ASSIGNED TASK: When you retype the data, keep every word exactly and include none of the pictures.
[[ COLLECTED DATA open ]]
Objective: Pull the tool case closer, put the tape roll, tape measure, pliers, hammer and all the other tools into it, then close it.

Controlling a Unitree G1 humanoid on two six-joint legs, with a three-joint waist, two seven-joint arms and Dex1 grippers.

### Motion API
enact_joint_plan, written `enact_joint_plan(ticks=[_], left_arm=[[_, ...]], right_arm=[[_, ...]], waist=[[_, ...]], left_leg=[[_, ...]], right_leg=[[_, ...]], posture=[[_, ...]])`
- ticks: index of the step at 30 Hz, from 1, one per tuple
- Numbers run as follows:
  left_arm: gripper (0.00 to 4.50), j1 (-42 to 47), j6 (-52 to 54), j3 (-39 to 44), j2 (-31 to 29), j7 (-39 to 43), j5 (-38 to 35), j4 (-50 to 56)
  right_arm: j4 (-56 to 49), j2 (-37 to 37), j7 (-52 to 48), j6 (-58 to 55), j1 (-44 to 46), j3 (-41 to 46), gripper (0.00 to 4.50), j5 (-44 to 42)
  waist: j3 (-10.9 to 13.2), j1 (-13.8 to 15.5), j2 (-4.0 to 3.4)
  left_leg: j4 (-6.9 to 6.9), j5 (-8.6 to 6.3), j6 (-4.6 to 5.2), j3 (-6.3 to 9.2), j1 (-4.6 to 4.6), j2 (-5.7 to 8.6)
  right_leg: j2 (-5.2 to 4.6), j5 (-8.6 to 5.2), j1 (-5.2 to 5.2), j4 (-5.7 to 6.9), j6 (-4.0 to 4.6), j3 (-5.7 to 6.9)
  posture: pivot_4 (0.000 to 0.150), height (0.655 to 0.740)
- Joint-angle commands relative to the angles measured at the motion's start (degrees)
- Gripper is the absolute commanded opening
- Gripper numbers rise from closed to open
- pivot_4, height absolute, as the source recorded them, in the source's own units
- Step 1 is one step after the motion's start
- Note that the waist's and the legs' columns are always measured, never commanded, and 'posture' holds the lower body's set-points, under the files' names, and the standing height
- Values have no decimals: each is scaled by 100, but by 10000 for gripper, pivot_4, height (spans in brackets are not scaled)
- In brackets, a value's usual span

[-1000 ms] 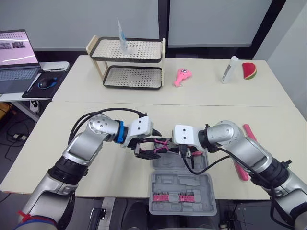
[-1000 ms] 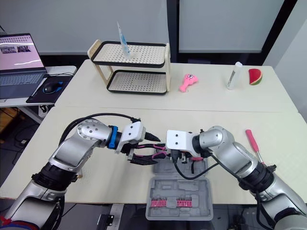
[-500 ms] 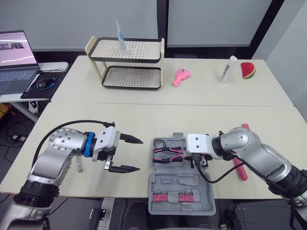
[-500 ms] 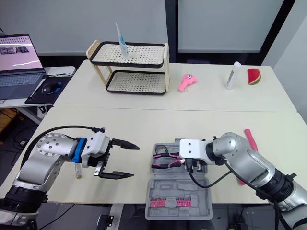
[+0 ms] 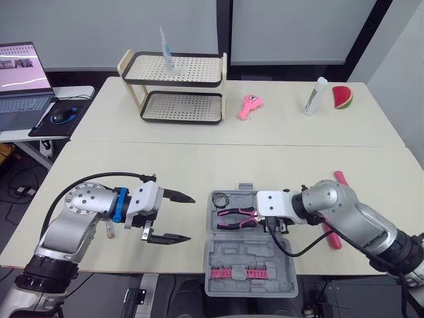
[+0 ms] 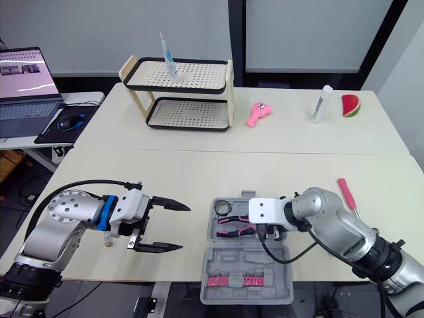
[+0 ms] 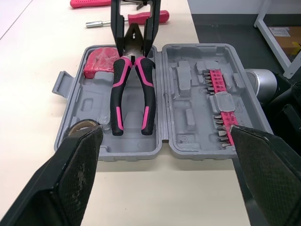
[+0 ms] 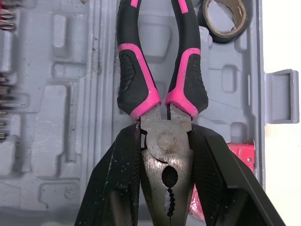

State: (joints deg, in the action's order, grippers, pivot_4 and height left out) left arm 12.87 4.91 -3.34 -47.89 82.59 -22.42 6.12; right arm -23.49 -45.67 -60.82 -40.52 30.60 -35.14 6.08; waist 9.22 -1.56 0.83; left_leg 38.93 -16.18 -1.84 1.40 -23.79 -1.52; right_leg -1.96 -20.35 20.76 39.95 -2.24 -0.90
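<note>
With your right gripper (image 8: 164,134) clamped on the head of the pliers (image 8: 136,84), which lie in the tool case (image 7: 188,117), and your left gripper (image 5: 191,217) gaping wide beside it, a skewed release could unseat them and keep the case from shutting.

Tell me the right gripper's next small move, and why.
Probably open the right gripper and let go: it clamps the pliers by the head, and they already lie in the case, next to the tape roll.
</note>
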Motion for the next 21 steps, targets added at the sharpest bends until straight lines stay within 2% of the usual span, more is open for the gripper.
enact_joint_plan(ticks=[1, 21], left_arm=[[45000, 61, -69, 97, -84, -24, 18, 43], [45000, -125, -9, 133, -155, -88, -32, 218]], right_arm=[[11, 83, 47, 116, 32, 30, 12858, 125], [586, 691, 50, 222, 84, -307, 12858, 633]], waist=[[0, 0, 0], [0, -7, 0]], left_leg=[[0, 0, -1, 0, 0, 0], [0, 3, -5, -2, 0, -1]], right_leg=[[0, 0, 0, 0, 0, -1], [2, 0, 6, 4, 0, -1]], posture=[[1500, 7400], [1500, 7400]])
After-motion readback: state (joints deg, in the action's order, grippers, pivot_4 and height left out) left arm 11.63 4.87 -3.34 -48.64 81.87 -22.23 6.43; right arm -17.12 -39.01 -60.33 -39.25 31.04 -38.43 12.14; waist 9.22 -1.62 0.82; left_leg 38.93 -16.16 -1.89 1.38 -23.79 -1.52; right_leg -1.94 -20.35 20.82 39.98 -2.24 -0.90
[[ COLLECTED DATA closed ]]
ANSWER SECTION:
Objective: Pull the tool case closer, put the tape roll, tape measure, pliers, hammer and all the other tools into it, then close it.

Controlling a Unitree G1 humanoid on two six-joint legs, with a three-joint waist, two seven-joint arms and Dex1 grippers.

### Motion API
enact_joint_plan, written `enact_joint_plan(ticks=[_], left_arm=[[_, ...]], right_arm=[[_, ...]], waist=[[_, ...]], left_leg=[[_, ...]], right_leg=[[_, ...]], posture=[[_, ...]])`
- ticks: index of the step at 30 Hz, from 1, one per tuple
- Numbers run as follows:
  left_arm: gripper (0.00 to 4.50), j1 (-42 to 47), j6 (-52 to 54), j3 (-39 to 44), j2 (-31 to 29), j7 (-39 to 43), j5 (-38 to 35), j4 (-50 to 56)
  right_arm: j4 (-56 to 49), j2 (-37 to 37), j7 (-52 to 48), j6 (-58 to 55), j1 (-44 to 46), j3 (-41 to 46), gripper (0.00 to 4.50), j5 (-44 to 42)
  waist: j3 (-10.9 to 13.2), j1 (-13.8 to 15.5), j2 (-4.0 to 3.4)
  left_leg: j4 (-6.9 to 6.9), j5 (-8.6 to 6.3), j6 (-4.6 to 5.2), j3 (-6.3 to 9.2), j1 (-4.6 to 4.6), j2 (-5.7 to 8.6)
  right_leg: j2 (-5.2 to 4.6), j5 (-8.6 to 5.2), j1 (-5.2 to 5.2), j4 (-5.7 to 6.9), j6 (-4.0 to 4.6), j3 (-5.7 to 6.9)
  posture: pivot_4 (0.000 to 0.150), height (0.655 to 0.740)
- Joint-angle commands relative to the angles measured at the motion's start (degrees)
- Gripper is the absolute commanded opening
- Gripper numbers rise from closed to open
- pivot_4, height absolute, as the source recorded them, in the source's own units
- Step 1 is one step after the motion's start
- Note that the waist's and the legs' columns are always measured, never commanded, and 'posture' holds the lower body's set-points, under the files' names, and the standing height
- Values have no decimals: each is scaled by 100, but by 10000 for gripper, pivot_4, height (spans in brackets are not scaled)
- In brackets, a value's usual span

[-1000 ms] 
[-1000 ms] 
[-500 ms] 
[-500 ms] 
[+0 ms] 
[+0 ms] 
[+0 ms] 
[+0 ms] 

State: (joints deg, in the action's order, grippers, pivot_4 and height left out) left arm 12.87 4.91 -3.34 -47.89 82.59 -22.42 6.12; right arm -23.49 -45.67 -60.82 -40.52 30.60 -35.14 6.08; waist 9.22 -1.56 0.83; left_leg 38.93 -16.18 -1.84 1.40 -23.79 -1.52; right_leg -1.96 -20.35 20.76 39.95 -2.24 -0.90
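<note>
With your right gripper (image 8: 164,134) clamped on the head of the pliers (image 8: 136,84), which lie in the tool case (image 7: 188,117), and your left gripper (image 5: 191,217) gaping wide beside it, a skewed release could unseat them and keep the case from shutting.

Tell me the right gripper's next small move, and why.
Probably open the right gripper and let go: it clamps the pliers by the head, and they already lie in the case, next to the tape roll.
</note>
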Motion for the next 21 steps, targets added at the sharpest bends until straight lines stay within 2% of the usual span, more is open for the gripper.
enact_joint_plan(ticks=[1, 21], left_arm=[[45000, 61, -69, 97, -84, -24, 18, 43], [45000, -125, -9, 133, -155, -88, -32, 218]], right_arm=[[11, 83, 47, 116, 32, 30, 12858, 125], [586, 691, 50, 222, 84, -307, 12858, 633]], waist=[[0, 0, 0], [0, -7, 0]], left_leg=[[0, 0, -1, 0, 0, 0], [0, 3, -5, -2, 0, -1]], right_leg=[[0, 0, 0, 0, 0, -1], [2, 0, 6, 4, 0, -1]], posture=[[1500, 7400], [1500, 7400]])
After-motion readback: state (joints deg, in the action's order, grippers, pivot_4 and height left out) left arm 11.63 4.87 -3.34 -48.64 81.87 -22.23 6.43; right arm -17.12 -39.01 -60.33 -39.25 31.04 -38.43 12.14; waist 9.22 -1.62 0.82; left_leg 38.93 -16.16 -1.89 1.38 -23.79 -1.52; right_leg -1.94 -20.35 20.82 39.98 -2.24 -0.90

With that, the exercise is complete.